A caminho de uma praia em frente a Maputo, 2 horas de barco a motor, lancha rápida com coletes coloridos fazendo lembrar montanhas russas, ou barcos de aluguer em Chicago mesmo em frente ao Drake Hotel onde a Princesa Diana dormiu com Al-Fayed.

C. protege M. simbolicamente, tem medo das vagas e põe o braço protector em volta dos ombros de M, que tem seis anos, seis anos preocupados com as "coisas importantes" do mundo quando olha o globo luminoso que lhe faz companhia no quarto, lá atrás do horizonte, agora uma silhueta da cidade. Na bolsa frigorífica levam camarões panados, sanduiches de fiambre e chá gelado. No saco levam um barco à vela a pilhas.

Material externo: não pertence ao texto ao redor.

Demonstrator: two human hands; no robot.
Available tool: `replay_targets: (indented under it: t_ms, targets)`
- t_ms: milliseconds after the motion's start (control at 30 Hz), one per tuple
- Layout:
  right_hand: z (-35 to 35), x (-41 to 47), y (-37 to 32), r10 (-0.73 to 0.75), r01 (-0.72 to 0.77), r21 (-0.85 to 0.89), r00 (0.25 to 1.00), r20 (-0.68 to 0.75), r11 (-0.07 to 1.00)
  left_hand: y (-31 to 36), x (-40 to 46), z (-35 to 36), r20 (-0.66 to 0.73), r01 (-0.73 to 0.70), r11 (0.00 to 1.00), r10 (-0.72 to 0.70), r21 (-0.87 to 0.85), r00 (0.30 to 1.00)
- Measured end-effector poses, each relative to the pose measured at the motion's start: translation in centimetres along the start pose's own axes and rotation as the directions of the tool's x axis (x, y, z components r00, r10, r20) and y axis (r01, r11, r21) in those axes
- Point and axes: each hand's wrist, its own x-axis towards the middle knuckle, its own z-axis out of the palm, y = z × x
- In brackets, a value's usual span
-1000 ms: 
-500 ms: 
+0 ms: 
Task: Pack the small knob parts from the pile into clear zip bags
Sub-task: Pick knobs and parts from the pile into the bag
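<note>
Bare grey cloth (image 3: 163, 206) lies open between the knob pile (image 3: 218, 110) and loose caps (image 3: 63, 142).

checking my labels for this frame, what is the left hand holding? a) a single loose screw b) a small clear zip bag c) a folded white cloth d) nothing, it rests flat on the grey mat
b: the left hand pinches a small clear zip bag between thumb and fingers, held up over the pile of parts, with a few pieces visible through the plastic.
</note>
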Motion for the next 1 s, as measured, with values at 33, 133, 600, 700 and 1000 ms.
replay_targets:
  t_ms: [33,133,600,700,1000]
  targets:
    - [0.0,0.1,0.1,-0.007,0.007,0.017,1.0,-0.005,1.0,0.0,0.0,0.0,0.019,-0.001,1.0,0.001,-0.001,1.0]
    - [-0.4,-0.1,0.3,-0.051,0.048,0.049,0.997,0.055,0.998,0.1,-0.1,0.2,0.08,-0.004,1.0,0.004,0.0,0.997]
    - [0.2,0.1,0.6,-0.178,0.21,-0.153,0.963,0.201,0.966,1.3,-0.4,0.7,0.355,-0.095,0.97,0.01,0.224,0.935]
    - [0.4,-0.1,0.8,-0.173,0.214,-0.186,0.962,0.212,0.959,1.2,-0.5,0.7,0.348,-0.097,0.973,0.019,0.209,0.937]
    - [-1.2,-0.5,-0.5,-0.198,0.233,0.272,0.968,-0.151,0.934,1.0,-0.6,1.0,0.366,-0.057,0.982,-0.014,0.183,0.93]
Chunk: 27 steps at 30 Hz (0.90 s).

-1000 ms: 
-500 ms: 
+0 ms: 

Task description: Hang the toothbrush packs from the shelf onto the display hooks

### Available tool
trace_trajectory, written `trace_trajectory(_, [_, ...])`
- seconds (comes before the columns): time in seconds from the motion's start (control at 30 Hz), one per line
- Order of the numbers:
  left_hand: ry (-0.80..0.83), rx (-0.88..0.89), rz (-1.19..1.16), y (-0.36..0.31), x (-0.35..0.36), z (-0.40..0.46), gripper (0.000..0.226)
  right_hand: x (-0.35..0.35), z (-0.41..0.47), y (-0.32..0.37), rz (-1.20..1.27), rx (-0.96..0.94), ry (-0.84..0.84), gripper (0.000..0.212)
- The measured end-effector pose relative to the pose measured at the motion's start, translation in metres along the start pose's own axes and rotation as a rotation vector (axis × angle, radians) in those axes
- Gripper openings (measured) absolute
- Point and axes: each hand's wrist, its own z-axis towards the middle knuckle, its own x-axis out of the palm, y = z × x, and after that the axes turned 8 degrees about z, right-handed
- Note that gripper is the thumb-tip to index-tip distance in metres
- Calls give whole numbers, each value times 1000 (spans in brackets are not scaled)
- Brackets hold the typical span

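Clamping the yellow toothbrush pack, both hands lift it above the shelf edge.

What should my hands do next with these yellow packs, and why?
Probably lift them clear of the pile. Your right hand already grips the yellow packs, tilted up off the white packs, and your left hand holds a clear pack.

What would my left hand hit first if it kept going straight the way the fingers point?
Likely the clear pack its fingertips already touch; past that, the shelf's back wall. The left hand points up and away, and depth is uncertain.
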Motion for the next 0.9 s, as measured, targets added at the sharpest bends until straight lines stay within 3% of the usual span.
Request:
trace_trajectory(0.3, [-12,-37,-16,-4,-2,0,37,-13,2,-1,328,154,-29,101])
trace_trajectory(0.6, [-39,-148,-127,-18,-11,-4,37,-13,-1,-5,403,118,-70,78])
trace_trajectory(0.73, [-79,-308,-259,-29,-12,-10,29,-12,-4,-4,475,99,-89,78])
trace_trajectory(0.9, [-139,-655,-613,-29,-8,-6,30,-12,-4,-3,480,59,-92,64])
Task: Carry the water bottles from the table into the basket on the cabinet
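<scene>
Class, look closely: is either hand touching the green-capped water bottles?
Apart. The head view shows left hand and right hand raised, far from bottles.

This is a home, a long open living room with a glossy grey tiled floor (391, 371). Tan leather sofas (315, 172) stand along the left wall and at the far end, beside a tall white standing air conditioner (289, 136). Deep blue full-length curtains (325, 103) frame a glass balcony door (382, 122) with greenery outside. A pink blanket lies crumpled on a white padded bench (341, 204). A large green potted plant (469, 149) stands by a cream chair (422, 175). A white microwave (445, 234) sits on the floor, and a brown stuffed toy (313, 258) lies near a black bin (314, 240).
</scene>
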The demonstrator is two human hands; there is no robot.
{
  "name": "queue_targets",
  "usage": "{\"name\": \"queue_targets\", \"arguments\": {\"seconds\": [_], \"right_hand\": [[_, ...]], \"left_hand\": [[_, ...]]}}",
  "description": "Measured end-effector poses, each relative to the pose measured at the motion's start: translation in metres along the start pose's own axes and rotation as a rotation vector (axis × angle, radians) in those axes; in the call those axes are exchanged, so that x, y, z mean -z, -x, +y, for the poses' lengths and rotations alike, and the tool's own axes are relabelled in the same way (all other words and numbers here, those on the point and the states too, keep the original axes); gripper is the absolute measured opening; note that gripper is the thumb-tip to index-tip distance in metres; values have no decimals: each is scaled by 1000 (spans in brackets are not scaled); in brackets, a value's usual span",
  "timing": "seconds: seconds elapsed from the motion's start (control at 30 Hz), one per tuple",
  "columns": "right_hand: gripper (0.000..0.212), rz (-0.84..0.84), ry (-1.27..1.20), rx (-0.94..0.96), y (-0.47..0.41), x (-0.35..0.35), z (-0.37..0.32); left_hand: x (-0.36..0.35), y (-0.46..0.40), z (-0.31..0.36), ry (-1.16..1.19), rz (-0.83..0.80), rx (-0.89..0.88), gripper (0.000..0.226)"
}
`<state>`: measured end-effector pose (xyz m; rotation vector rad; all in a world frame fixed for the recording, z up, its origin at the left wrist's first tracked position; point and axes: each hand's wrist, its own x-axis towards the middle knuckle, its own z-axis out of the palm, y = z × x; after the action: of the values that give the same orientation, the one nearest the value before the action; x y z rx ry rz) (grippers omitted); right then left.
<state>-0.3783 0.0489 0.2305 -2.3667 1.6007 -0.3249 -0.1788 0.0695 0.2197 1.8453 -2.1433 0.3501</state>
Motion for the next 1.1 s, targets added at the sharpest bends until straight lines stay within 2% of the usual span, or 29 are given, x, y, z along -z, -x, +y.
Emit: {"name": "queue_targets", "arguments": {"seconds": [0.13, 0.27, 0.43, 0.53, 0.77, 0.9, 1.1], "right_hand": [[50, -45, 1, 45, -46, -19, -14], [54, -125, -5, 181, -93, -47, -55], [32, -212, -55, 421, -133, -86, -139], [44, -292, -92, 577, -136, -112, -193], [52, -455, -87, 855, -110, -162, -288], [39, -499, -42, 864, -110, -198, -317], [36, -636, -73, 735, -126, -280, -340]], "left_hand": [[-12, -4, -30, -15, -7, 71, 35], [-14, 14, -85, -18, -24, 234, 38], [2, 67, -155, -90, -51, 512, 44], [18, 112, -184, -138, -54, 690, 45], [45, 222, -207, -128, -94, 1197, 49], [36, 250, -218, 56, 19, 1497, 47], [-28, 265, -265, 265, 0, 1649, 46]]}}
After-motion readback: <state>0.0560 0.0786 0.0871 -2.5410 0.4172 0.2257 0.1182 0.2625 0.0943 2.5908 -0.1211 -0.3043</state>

Na praia aguardam jovens com construções de madeira, o jardim em frente ao hotel tem uma piscina no meio, com água salgada, e C. põe o barco à vela a rodar. M. olha e diz-lhe que esse barco não é a sério. A fotografia de M, C, Cr e B na praia vai desfazer-se em poucos anos até esse momento sério, com outra tripulação, ser enfim a outra verdade.

24 outubro 2005

Good Morning, Mr Radio

São seis e dez na autoestrada, ao km 76 entre Faro e Tavira, há ali um vermelho escuro que começa a aparecer, mas ainda há a noite, e o sabor de luzes de groselha a pingar dos lábios. B. tem o rádio ligado para não perder o que a liga aos sentidos da euforia, do superior olhar para uma forma de vida que parece que a faz sair da rua pequena em que vive, e dos gritos da manhã enjaulada aos primeiros minutos. Da porta pequena da casa onde vive, do cheiro a respiração abafado em poucos m2, do irmão pequeno, da mãe. Dos roubos na Zara e na Parfois, para sair vistosa.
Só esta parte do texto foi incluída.